Boychoir

Swelling choral sounds and astute central performances assist this amiable and thoroughly predictable crowd-pleaser.
Boychoir

Befitting its moniker, Boychoir is alive with the sound of music. Given its ample scenes of children singing classical songs, this is far from surprising; however the film's grasp of the importance of harmonious tunes to its success reaches beyond than the obvious. Echoes of melodies gone by bleed through from one sequence to the next, the emphatic acoustics lingering over the imagery in the same manner that they obviously haunt the characters. It is a canny touch — indeed, it is the feature's best touch — and one that helps patch over the unashamed formula on display otherwise.

Once more living up to its name, the film is immersed in the world of the American Boychoir School, a real-life institution for the best of the best in the pre-pubescent male singing scene. The elite music academy beckons for Odessa boy Stet (feature debutant Garrett Wareing) not initially out of desire, but out of necessity, after family tragedy leaves him with no other options.
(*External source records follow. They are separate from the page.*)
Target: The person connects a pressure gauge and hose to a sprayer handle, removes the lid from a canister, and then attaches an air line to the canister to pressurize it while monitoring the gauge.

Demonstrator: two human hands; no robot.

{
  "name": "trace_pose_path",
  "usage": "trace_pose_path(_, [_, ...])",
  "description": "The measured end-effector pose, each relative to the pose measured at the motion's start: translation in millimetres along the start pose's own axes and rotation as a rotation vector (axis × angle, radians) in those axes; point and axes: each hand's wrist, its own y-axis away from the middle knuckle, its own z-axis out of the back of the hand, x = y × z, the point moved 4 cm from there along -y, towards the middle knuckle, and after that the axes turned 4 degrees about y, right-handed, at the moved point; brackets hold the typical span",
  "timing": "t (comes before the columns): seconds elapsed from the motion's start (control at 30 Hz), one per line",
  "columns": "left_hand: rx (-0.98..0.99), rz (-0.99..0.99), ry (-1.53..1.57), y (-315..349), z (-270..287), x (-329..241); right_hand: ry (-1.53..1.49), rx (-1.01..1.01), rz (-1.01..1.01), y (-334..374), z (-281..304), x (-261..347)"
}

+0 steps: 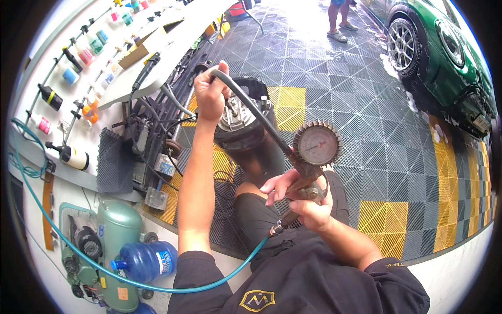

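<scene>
My right hand (314, 204) is wrapped round the body of a tyre inflator (309, 183), whose round dial gauge (317, 145) in a ribbed rubber guard faces up. A teal air hose (230, 275) joins the inflator's lower end by a metal coupling (277, 228). From its upper end a black rubber hose (256, 112) runs up to my left hand (210, 93), which is closed round it near its far end; that end is hidden in the fingers. Beneath the hose stands a black cylindrical tank (251, 152) with metal fittings on its top, in front of my knees.
A green air compressor (119, 225) and a blue water jug (149, 259) stand at lower left. Spray bottles (86, 52) hang along the left wall beside a white table (172, 47). A green car (444, 57) is at right. Another person's legs (339, 21) show at the back.
</scene>
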Motion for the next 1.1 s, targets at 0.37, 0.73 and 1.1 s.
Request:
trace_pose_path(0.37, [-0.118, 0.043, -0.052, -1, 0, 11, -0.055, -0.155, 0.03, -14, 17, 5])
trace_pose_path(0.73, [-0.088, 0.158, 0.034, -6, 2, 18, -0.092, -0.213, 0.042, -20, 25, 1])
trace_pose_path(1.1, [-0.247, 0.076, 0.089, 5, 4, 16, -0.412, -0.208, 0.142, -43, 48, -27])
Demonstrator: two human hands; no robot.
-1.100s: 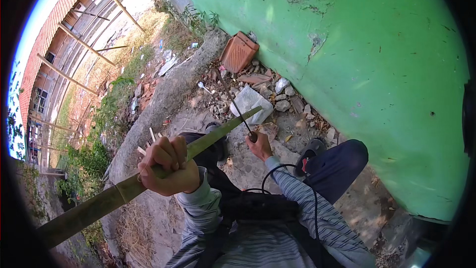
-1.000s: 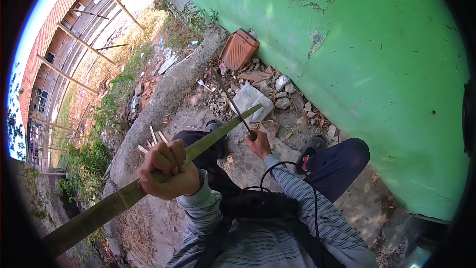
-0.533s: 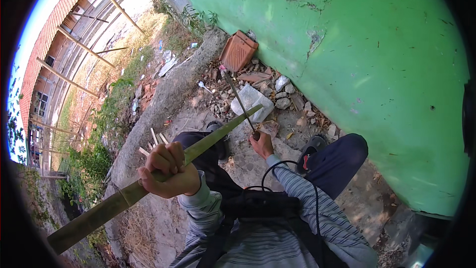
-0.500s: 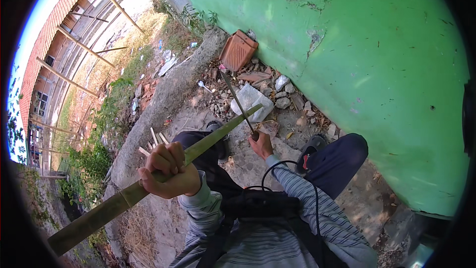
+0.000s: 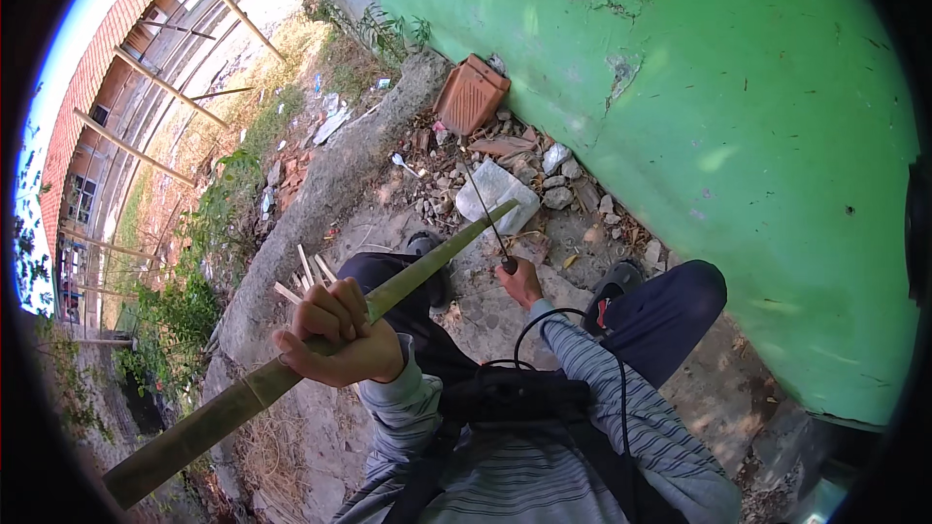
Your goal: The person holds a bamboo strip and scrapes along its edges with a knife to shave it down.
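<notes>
Since a second ago our blade (image 5: 482,206) swings from a slant to steeper, its tip now over the white stone (image 5: 497,192), and our right hand (image 5: 524,280) slides a touch right. We clench that fist around the handle. Our left hand (image 5: 340,334) wraps tight on the bamboo strip (image 5: 291,367), which runs from lower left up to its tip beside the blade, by the green wall (image 5: 738,136)

green bamboo strip (image 5: 408,277), grey striped sleeves (image 5: 621,408), bright green wall (image 5: 738,116)
</notes>
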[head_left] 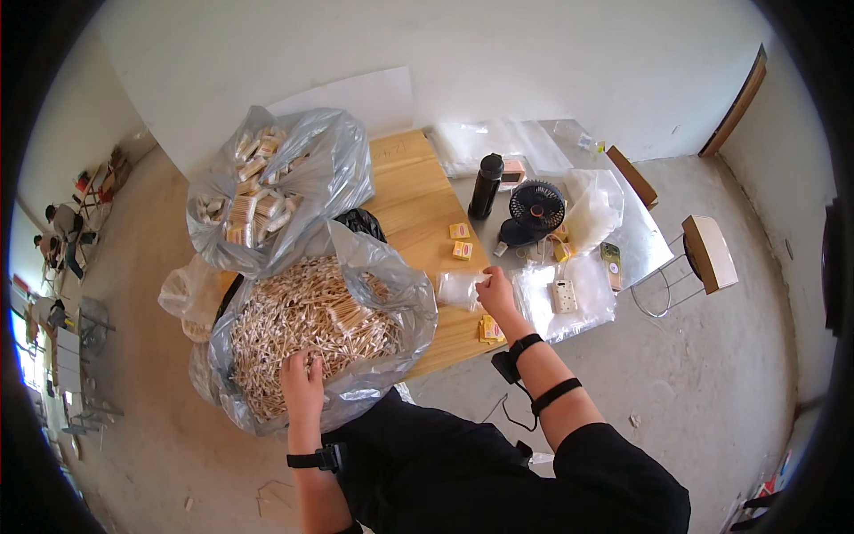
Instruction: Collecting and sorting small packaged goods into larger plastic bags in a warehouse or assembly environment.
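Loose cotton swabs [289,307] fill a large grey plastic sack [405,303] in front of me on the left. My left hand [303,390] is at the near side of the pile, fingers curled in among the swabs; its fingertips are partly hidden. To the right, my right hand [498,294] pinches the edge of a small clear plastic bag [458,290] lying on the wooden table [405,191]. Two small yellow boxes [461,250] stand beyond that bag, and more yellow boxes [490,329] lie close below my right wrist.
Behind the swab sack, another grey sack [342,160] holds bundled packs of swabs [258,214]. A black bottle [485,187], a small fan [536,206] and clear bags [592,303] occupy the metal table. A stool with a box [710,254] stands right; people [67,227] are far left.
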Tool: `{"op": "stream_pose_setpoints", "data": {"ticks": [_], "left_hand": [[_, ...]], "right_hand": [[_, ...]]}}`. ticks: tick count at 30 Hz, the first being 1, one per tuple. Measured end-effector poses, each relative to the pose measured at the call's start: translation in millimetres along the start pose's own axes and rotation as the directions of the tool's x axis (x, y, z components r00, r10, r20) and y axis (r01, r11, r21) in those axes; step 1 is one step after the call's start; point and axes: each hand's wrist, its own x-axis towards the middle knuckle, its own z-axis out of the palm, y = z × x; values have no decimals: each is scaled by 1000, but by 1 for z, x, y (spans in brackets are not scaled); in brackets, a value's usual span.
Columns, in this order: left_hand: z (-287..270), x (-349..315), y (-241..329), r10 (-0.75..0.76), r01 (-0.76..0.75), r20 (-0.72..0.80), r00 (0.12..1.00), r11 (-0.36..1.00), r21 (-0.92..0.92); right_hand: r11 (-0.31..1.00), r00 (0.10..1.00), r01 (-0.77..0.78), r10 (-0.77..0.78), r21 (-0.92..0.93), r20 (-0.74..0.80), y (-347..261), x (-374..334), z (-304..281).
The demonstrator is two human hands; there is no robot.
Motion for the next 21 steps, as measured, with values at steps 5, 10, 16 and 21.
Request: {"op": "stream_pose_setpoints", "data": {"ticks": [5, 10, 16, 21], "left_hand": [[-12, -16, -35, -84, 87, -48, 995, 994, 68], [-3, -18, -37, -164, 146, 61, 985, 963, 226], [-6, -25, -49, -365, 266, 319, 875, 912, 313], [4, -27, -57, -368, 275, 352, 861, 918, 287]], "right_hand": [[639, 893, 324, -450, -697, 3, -31, -19, 32], [391, 805, 559, -467, -731, 365, -13, -28, 55], [361, 789, 612, -343, -704, 510, 2, -31, 76], [531, 809, 557, -175, -639, 561, -2, 3, 67]]}}
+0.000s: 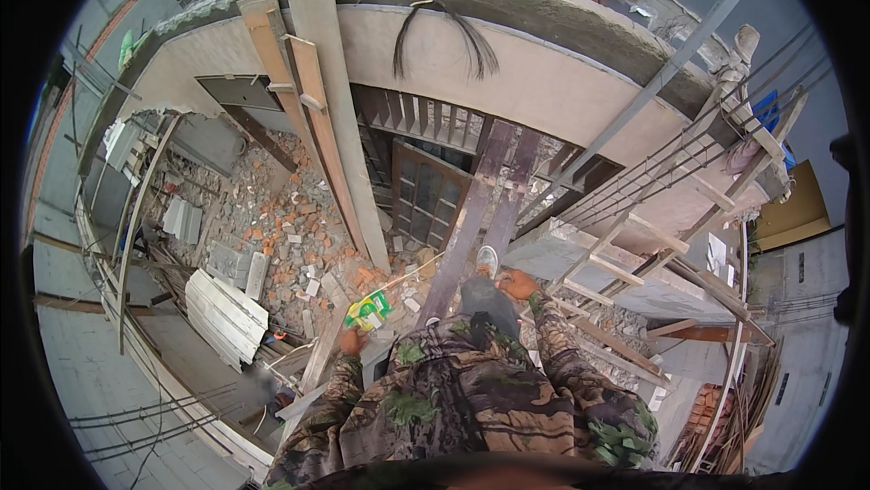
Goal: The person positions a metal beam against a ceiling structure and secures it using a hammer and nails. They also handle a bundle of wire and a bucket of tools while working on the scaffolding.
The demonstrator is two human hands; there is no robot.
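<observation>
My left hand (351,340) is low beside a narrow wooden board (319,365), close to a green and yellow packet (368,310). Its fingers are too small and partly hidden to show whether they grip the board. My right hand (518,285) is curled next to my bent knee (488,298), near the end of a wooden ladder (594,331); what it holds, if anything, is hidden. One shoe (488,259) of mine rests on dark wooden planks (471,234) that slope up to the wall opening. Camouflage sleeves cover both arms.
Broken brick and concrete (299,209) lie below on the left, with pale corrugated sheets (227,313). Tall boards (331,127) lean on the curved wall (571,82) beside a paned door (426,191). Rebar (671,173) juts across the right. A blurred person (276,395) appears lower left.
</observation>
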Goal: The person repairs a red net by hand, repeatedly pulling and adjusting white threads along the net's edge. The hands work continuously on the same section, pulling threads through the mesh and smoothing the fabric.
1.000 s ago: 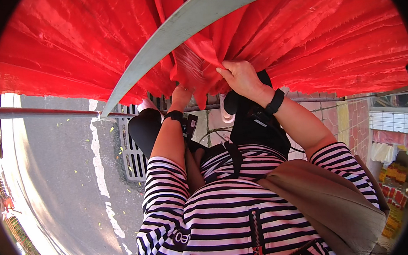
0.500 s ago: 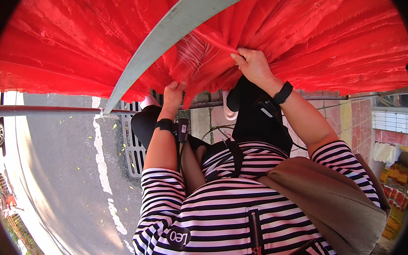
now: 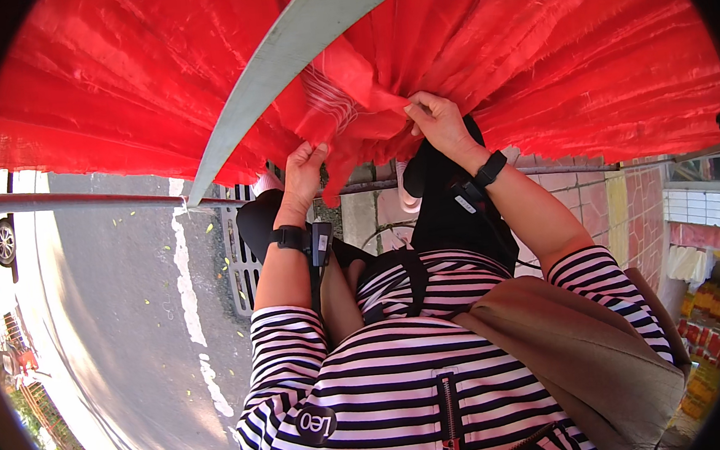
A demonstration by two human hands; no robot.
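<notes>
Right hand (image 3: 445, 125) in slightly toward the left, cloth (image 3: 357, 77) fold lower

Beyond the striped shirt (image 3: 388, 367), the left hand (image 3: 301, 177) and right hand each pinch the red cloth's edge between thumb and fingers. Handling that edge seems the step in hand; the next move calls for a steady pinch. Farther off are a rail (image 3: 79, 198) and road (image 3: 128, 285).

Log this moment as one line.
left hand: pinching cloth edge | right hand: pinching cloth fold | bar: grey, across cloth in view | road: left side
</notes>
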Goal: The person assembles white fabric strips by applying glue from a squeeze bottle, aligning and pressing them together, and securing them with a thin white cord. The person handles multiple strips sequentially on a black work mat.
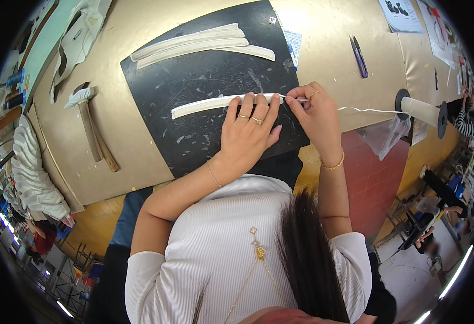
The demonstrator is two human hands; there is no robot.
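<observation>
While the left hand (246, 132) presses flat, fingers spread, on a cream strip (202, 106) lying on the black mat (194, 81), the right hand (315, 110) pinches white cord (366, 110) — at the strip's end — running from a spool (422, 110).

Open room on black mat (204, 81) between stacked white strips (199, 42) near far edge and single white strip (210, 105) under left hand (248, 132). Near part of mat, left of that hand, bare. Left of mat: hammer (88, 121) lying across tan tabletop (134, 140), blocking straight sweep. Right of right hand (315, 113): white cord (366, 110) stretched taut to spool (423, 110), barring passage along that edge. Purple snips (358, 55) farther back, free tabletop around them. Papers (402, 13) crowding far right corner.
</observation>
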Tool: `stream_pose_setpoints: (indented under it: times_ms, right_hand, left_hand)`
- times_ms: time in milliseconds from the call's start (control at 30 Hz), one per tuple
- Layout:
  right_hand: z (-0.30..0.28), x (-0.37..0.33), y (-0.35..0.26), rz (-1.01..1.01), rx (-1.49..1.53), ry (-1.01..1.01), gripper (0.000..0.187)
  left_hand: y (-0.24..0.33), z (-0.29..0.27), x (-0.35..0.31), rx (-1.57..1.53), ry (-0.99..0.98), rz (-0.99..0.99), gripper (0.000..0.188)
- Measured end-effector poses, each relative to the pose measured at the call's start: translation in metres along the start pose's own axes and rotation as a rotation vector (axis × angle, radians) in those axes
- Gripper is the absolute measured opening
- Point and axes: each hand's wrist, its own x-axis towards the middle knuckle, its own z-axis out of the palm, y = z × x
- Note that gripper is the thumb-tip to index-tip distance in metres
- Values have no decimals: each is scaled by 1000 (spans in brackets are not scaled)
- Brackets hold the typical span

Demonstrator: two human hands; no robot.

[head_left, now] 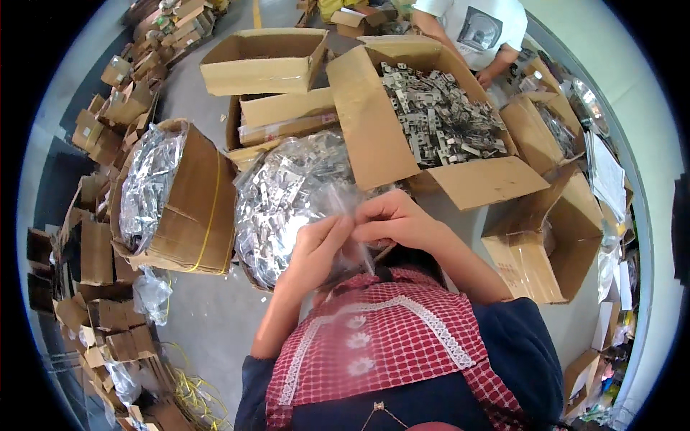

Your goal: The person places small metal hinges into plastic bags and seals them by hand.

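Observation:
My left hand and my right hand meet in front of my chest, with fingers pinched closed. Between them is a clear plastic bag, whose thin film shows above and below the fingertips. What is inside it I cannot make out. Just beyond my left hand lies a large clear sack of small metal parts, in a carton mostly hidden beneath it. Past my right hand stands an open cardboard box with its flaps folded out, full of loose metal hardware pieces.
At left stands a tied carton holding a plastic-wrapped load. An open carton sits at the back, another at right. A person reaches toward the far side of the hardware box. Cardboard piles line the left.

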Motion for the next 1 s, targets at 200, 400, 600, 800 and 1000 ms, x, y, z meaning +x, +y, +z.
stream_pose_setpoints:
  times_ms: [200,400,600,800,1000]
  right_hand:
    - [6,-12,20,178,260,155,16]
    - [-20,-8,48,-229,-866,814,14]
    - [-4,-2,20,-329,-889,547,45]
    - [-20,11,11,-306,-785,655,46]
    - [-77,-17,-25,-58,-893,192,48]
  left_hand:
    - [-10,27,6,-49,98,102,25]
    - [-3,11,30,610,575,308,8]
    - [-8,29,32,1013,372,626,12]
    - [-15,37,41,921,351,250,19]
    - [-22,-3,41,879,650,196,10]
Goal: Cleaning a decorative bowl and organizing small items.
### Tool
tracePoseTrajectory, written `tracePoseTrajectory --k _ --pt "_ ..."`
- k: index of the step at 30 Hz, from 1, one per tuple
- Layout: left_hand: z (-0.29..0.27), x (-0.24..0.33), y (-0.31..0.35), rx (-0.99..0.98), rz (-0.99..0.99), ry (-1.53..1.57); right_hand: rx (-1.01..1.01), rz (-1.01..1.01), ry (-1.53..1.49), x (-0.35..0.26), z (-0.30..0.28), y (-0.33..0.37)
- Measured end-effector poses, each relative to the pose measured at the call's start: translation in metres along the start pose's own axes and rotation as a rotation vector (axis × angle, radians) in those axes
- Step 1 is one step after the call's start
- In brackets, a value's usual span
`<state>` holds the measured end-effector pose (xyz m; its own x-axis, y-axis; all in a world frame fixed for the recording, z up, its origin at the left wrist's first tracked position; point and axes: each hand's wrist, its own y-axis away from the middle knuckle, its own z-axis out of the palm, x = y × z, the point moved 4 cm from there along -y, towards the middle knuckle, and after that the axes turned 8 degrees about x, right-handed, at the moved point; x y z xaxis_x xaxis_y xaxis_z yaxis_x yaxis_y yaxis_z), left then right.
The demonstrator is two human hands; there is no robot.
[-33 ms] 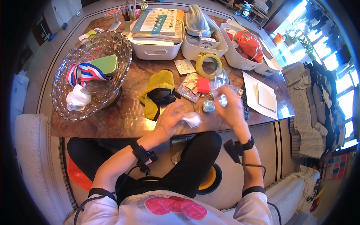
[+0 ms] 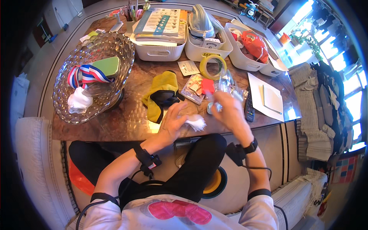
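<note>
Head view: the white tuft [image 2: 197, 122] lies by the near edge of the counter [image 2: 96, 132], against the thumb side of the left hand [image 2: 171, 122]. Its long axis runs from that hand toward the counter's right end, so the left grip is much the nearer. Those fingers are bent and slightly spread; whether they pinch the tuft I cannot tell.

The right hand [image 2: 226, 108] hangs farther from the near edge, beyond the tuft's free end and rightward of it. It is blurred (a pale smear sits at its fingertips), so I cannot tell whether that grip is clamped on anything or apart. Just beside its thumb, partly hidden, is the blue case [image 2: 209, 109]; the red block [image 2: 207, 84] lies beyond the fingers, toward the far edge.

Nothing stands between tuft and right hand except that case, off to the far side. A packet [image 2: 191, 92] and the yellow cloth [image 2: 159, 86] lie beyond the left hand, with the tape [image 2: 203, 66] farther back. The remote [image 2: 250, 109] and paper [image 2: 267, 111] lie toward the right end.
</note>
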<state>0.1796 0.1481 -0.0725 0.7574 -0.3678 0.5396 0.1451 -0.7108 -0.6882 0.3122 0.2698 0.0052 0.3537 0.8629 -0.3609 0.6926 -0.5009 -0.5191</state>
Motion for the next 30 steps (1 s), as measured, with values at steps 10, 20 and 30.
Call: tracePoseTrajectory --k 10,20,30 --pt "0.006 0.004 -0.005 -0.083 0.108 -0.079 -0.494 0.318 -0.602 0.007 0.047 0.004" --pt "0.006 -0.001 -0.007 -0.085 0.105 -0.022 -0.024 0.726 0.146 0.126 0.012 0.018" --pt "0.002 0.001 -0.01 -0.051 0.078 -0.059 0.149 0.623 -0.175 0.082 0.002 0.01"
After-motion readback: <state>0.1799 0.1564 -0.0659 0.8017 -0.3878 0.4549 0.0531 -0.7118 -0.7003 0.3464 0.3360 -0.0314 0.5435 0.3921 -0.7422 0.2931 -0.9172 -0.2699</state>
There, under the tutelage of three teachers – the reluctant Master Carvelle (Dustin Hoffman, Chef), the stern Drake (Eddie Izzard, Castles in the Sky) and the kinder Wooly (Kevin McHale, TV's Glee) – his talents begin to flourish. With the school determined to earn an invite to a New York performance perceived as the apex of the choral world, Stet becomes crucial to their plans, though questions still remain about his attitude and discipline.

Happily playing their most crowd-pleasing notes, director François Girard (Silk) and writer Ben Ripley (Source Code) present Boychoir as a collection of clichés from the outset. Cobbling together pieces from coming-of-age tales of disenfranchised youths and high school set-ups as much as from the wealth of competitive, sporting efforts – in singing and in other fields – the film works through a list of obvious plot points designed to tug at heartstrings: the gifted outsider with behavioural problems, the unfortunate home life and absent father, and the classmate rivalries included. Escaping the familiar unfurling of events is impossible, not that there's any evidence of daring to move past the rote narrative inclusions. Thankfully, the filmmaker ensures that going along with the flow is amiable, if thoroughly predictable.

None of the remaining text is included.